Too much implied interaction was attempted among the characters in The Irishman. There is simply not enough of Russell Bufalino in the film, as well as of the character of the daughter, who is marked as the moral center of the film, and yet unacceptably left out for too long and then quite expectedly used for a shaky epilogue.

And yes, there was finally a collaboration between Al Pacino and Martin Scorsese, and that’s probably the only curiosity of the movie, but Pacino has long been not what he used to be and only partially manages to portray his proverbial affections in acting as Jimmy Hoffa’s elevated temperament.

With very few exceptions, De Niro’s acting has been in a state of hard-to-digest mannerism for the past twenty-five years, and even his ninth collaboration with his old friend Scorsese hasn’t changed that fact. That variation of the very same grimace is more suitable to comedies (that he once feared of), and only manages to leave us in a dilemma – whether the forcing of distinctive facial expression caused him to do it, or vice versa. His tendency to „overact“ can not dispute the fact that he is among the actors with the highest number of significant films. If he by any chance had stopped acting in the first half of the 1980s, De Niro’s earlier ingenuity would have remained forever in the inevitable titles such as: Mean Streets, The Godfather 2, Taxi Driver, 1900, The Deer Hunter, Raging Bull, Once Upon a Time in America, The King of Comedy, just as he would have remained among the most important and influential actors of all times.
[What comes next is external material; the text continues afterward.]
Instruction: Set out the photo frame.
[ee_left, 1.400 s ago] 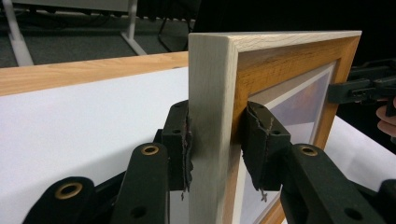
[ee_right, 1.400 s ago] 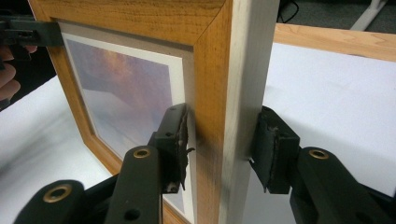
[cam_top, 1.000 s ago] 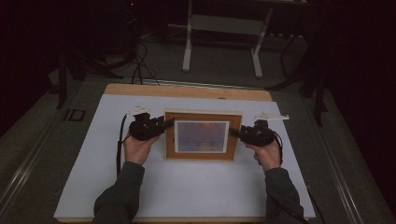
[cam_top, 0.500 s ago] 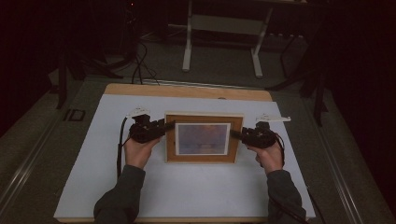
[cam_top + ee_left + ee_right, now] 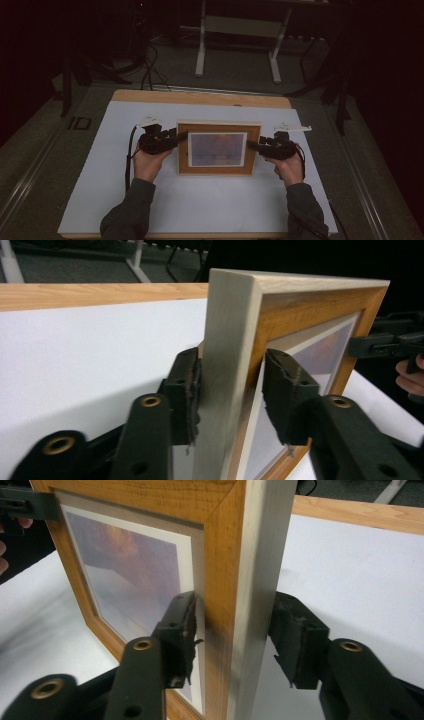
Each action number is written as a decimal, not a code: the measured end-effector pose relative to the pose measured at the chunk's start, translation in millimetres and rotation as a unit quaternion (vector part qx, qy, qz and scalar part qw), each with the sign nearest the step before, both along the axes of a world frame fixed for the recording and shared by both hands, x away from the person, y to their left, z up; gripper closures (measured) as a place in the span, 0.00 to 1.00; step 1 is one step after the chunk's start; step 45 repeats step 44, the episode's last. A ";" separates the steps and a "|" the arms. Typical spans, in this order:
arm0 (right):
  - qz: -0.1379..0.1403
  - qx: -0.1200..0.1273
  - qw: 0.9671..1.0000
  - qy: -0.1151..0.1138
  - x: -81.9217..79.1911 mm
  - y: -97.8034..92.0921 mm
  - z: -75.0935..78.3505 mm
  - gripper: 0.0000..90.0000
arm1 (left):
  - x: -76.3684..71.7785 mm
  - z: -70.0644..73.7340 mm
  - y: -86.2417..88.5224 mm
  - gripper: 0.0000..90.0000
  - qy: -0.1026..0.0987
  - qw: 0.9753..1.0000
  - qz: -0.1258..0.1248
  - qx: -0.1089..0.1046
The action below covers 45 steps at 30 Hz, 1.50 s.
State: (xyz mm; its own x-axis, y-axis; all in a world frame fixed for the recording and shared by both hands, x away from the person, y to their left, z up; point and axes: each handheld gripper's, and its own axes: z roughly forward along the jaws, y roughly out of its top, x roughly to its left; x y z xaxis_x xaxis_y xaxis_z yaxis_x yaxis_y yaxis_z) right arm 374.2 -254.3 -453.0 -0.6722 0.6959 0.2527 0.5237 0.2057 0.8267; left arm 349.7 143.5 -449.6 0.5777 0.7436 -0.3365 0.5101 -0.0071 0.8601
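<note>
The wooden picture frame (image 5: pixel 218 149) stands upright near the middle of the surface (image 5: pixel 200 210), towards its far edge, and could tip or slide free, since neither grip looks firm. The left hand-held gripper (image 5: pixel 227 390) straddles the frame's left side, one pad on the back and the front pad just apart from the face. The right hand-held gripper (image 5: pixel 235 635) straddles the right side likewise, its rear pad apart, so both jaws stand open around the frame.
</note>
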 end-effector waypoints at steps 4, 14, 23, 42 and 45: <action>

Mandatory Credit: Photo by Andrew H. Walker/Shutterstock (10428408cl) Joe Pesci, Al Pacino, Martin Scorsese, Robert De Niro, and Harvey Keitel ‘The Irishman’ film premiere, Arrivals, 57th New York Film Festival, USA – 27 Sep 2019

Joe Pesci probably did the best. After running out all the possible demons with Scorsese in his brilliant episodes in The Goodfellas and Casino, he plays a very different character here, and most importantly – utterly convincing.

The Irishman is more suited to television, although at times it even resembles radio drama. However, it would not come relevant even in the world of television, for by no means could it be compared to the top series like Boardwalk Empire, which again – a sort of consolation to Scorsese, probably wouldn’t be there without him.

Finally, the expensive rejuvenation technique also proved to be inappropriate because nothing could hide those aged bodies. Unnecessary and hesitant to tackle the legacy of his films such as The Goodfellas and Casino, Scorsese’s barely watchable The Irishman, despite all its expectations, leaves a pale impression and makes us wonder at that logistical backing, Netflix’s $160 million finances, almost unanimous criticism glorification, that all point us to one – the logic of corporate capital.

Betraying the hopes of the cinephiles, The Irishman fails to point to the unmatched importance of Martin Scorsese and Robert De Niro, that was however confirmed by none other than Todd Phillips’s Joker, where mastership of the cult Taxi Driver and the never-enough-praised King of Comedy may surely be recalled.